油圧式パイプベンダは金属管(電線管)を曲げるための専用工具です。一方で、CVケーブルやCVTケーブルの接続作業は、ケーブルの外装剥ぎ取りや端子圧着といった「ケーブルの端末処理」がメインとなります。したがって、金属管工事に使われる工具である油圧式パイプベンダは、ケーブル接続の作業工程とは無関係であると判断できます。
工具の役割と作業工程の整理
電気工事士試験において工具の問題が出た際は、その工具がどの工事工程で活躍するものかを分類すると覚えやすくなります。今回の選択肢にある各工具の役割は以下の通りです。

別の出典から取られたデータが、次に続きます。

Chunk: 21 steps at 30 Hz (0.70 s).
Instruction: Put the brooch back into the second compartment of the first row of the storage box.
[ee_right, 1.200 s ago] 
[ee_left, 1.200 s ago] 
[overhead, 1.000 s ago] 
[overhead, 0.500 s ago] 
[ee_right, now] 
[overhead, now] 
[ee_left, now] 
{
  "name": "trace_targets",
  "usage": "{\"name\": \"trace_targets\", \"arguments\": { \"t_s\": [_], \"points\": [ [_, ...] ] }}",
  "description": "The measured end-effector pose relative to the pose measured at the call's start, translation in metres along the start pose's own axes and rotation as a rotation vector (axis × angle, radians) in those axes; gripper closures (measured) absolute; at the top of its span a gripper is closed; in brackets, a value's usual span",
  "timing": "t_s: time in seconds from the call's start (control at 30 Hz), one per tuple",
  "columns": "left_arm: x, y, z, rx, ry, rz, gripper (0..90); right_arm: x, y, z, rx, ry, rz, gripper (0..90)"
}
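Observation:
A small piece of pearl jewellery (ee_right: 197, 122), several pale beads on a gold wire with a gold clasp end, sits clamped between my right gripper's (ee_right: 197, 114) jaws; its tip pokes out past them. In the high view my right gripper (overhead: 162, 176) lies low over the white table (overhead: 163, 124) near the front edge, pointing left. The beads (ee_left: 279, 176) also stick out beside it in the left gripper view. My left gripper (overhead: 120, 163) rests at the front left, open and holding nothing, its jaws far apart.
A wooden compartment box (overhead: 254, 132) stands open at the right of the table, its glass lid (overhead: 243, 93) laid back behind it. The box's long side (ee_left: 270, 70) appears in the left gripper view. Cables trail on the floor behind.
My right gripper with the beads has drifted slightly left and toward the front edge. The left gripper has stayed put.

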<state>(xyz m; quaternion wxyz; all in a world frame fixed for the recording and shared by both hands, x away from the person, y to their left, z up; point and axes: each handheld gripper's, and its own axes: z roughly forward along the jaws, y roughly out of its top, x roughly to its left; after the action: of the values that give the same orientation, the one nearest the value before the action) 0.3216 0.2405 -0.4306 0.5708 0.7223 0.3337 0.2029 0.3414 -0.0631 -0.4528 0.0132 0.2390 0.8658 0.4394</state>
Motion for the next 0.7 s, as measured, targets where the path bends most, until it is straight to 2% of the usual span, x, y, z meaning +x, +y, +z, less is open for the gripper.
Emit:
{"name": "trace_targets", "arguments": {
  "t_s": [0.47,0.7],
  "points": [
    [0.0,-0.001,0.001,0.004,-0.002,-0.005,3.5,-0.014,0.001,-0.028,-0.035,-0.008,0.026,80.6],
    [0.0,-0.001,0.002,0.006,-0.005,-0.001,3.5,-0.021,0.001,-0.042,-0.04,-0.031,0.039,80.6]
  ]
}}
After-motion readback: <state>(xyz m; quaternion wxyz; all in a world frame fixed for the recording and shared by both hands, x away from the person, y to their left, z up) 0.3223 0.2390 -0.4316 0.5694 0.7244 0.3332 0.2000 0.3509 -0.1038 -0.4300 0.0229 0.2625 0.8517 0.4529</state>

・電工ナイフ:ケーブルのシース(外装)や絶縁被覆を剥ぎ取る作業に必須です。接続作業の準備段階で行われます。 ・トルクレンチ:端子接続時に、ボルトやナットを規定の締付トルクで固定するために使います。接触不良を防ぐ重要な工程です。 ・油圧式圧着工具:太いCVケーブルなどの端子を圧着する際、人力では力が足りないため、油圧の力を借りて強固に接続するために用います。

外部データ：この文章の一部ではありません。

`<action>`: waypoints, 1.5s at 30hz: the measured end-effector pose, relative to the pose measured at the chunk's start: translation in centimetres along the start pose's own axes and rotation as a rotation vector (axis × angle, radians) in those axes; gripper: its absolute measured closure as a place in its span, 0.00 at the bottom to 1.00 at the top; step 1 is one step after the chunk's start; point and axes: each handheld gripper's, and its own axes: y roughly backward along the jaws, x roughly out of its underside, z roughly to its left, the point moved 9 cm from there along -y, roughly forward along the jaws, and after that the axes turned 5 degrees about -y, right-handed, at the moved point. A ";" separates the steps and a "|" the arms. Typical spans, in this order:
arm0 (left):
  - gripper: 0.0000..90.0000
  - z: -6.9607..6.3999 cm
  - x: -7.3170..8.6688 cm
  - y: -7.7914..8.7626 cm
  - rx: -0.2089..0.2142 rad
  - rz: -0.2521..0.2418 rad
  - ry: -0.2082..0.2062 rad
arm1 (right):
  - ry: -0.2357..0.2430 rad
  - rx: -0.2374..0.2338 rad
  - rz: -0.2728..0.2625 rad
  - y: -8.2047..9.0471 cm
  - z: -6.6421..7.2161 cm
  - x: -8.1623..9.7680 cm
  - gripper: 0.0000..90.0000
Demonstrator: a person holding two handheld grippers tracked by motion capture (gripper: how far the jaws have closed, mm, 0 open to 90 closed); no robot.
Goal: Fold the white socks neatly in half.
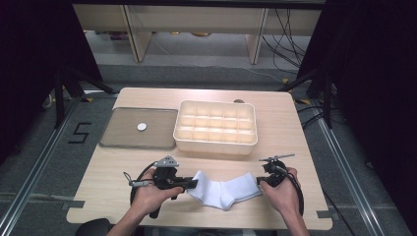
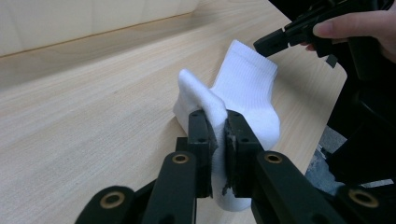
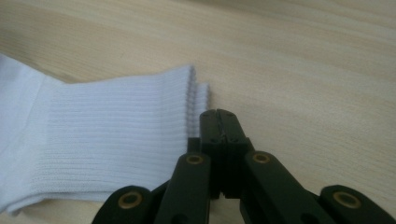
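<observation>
We see the white sock (image 1: 223, 190) lying lengthwise between our hands on the table's (image 1: 295, 128) near edge, toe pinched in the left gripper (image 2: 218, 122), while the right gripper (image 3: 218, 122), jaws closed and empty, sits just beside the ribbed cuff.

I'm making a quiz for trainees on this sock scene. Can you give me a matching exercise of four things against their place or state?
Things:
1. white sock
2. left gripper
3. right gripper
4. flat grey tray

Places or states:
A. jaws shut on nothing, beside the ribbed cuff
B. at the table's far left, a small white disc on it
C. lying on the table between the two grippers
D. clamped on the sock's toe end

Pairs: 1-C, 2-D, 3-A, 4-B
</observation>
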 end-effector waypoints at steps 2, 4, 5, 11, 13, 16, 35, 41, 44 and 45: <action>0.91 0.0 0.0 0.0 0.006 -0.001 0.003 | 0.002 0.011 0.005 -0.2 0.0 0.1 1.00; 0.91 0.0 0.0 0.0 0.004 -0.001 0.003 | 0.005 0.014 0.006 -0.3 0.0 0.1 1.00; 0.91 0.1 -0.1 0.0 -0.004 -0.004 0.002 | 0.003 0.013 0.007 -0.3 0.0 0.1 1.00; 0.91 0.0 -0.2 -0.1 0.001 -0.002 -0.005 | 0.007 0.012 0.008 -0.6 0.4 0.3 1.00; 0.91 0.0 -0.2 -0.1 0.006 -0.004 -0.003 | -0.018 0.017 0.017 -0.7 0.7 0.4 1.00; 0.91 0.0 -0.3 -0.1 -0.004 -0.003 -0.006 | -0.036 0.027 0.022 -0.8 0.9 0.4 1.00; 0.91 -0.5 -0.7 -0.3 0.005 -0.005 -0.012 | 0.024 -0.022 0.023 -1.2 2.3 0.3 1.00; 0.91 -0.5 -0.8 -0.4 0.006 -0.005 -0.015 | 0.008 -0.019 0.026 -1.2 2.7 0.3 1.00; 0.91 -0.4 -0.8 -0.3 0.002 -0.002 -0.023 | -0.005 -0.015 0.032 -1.3 3.0 0.3 1.00; 0.91 -0.4 -0.9 -0.3 0.000 -0.003 -0.024 | 0.001 -0.015 0.030 -1.3 3.0 0.3 1.00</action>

これらに対して、油圧式パイプベンダは「管路工事」の範疇に含まれます。配電盤にケーブルを導入するための配管を加工する際には使いますが、盤内での「接続作業そのもの」には使用しません。
知識を整理するための視点
試験問題を作成する側は、単に工具の名前を知っているかだけでなく、工事の流れ(プロセス)を理解しているかを問おうとしています。

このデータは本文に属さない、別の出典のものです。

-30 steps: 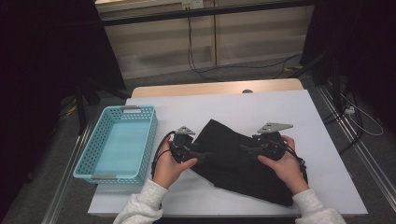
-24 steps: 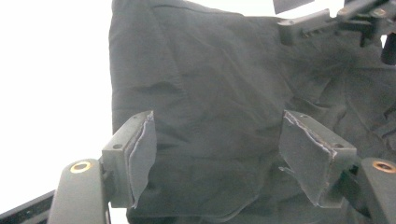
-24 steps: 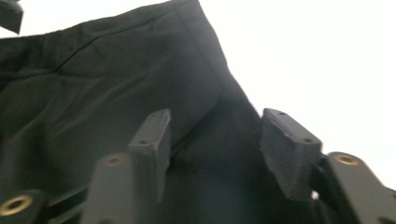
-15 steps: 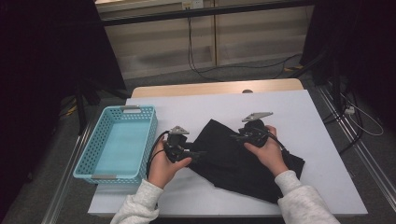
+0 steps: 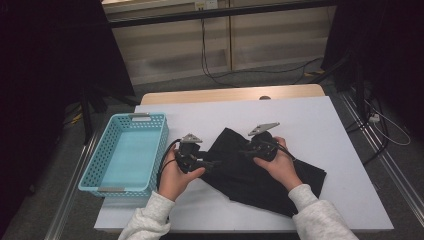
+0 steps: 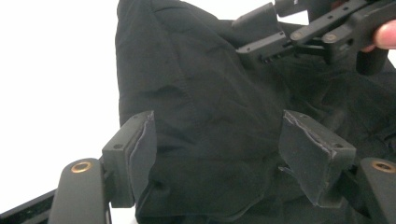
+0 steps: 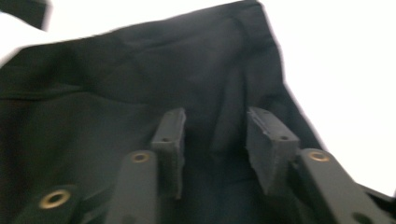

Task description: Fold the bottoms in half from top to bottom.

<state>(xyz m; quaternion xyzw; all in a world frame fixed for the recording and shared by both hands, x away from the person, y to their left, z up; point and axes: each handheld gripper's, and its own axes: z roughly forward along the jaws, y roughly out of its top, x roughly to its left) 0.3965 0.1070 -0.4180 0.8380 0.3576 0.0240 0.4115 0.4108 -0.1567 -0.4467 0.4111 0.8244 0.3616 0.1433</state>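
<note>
A crumpled black cloth (image 5: 250, 175) lies on the white table (image 5: 310, 115). My left gripper (image 5: 212, 162) rests at the cloth's left end and points right. In the left gripper view its jaws stand wide apart over a bulge of the cloth (image 6: 205, 116), and the pads do not press it; the left gripper (image 6: 217, 135) is open. My right gripper (image 5: 246, 150) hovers over the cloth's far left part, pointing left toward the other one. Its jaws have just been closing; a raised fold of cloth (image 7: 116, 84) sits between them, the right gripper (image 7: 215, 121) still open.
A light blue plastic basket (image 5: 112, 190), nothing in it, stands at the table's left side beside my left hand. Bare white table extends beyond the cloth on the far and right sides. Cables lie on the floor behind the table.
My right hand has carried its gripper leftward over the cloth, closer to the left gripper. The left gripper has kept still, and the cloth lies much as before.
</note>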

もし現場で「ケーブルを接続する」という指示が出たとき、自分の手元にどの工具が必要かを具体的にイメージしてみてください。ケーブルを剥く、端子を付ける、ボルトを締める、という一連の動作には電工ナイフ、圧着工具、トルクレンチが浮かびますが、パイプベンダは盤の中の作業では邪魔になるだけで、出番がないことが分かります。このように、具体的な作業シーンをシミュレーションする思考法は、試験対策としても非常に有効です。
現場での安全管理と工具選定
実際の工事現場では、適切な工具の選択が施工品質と安全性に直結します。例えば、圧着工具に適切なものを使わなければ接続部が加熱する恐れがありますし、トルク管理を怠れば緩みによる火災の原因となります。この問題は、基礎的な工具の名称を問うと同時に、電気工事に従事する者として「その作業に必要な機材は何か」という専門家としての判断力を養うための入り口となっています。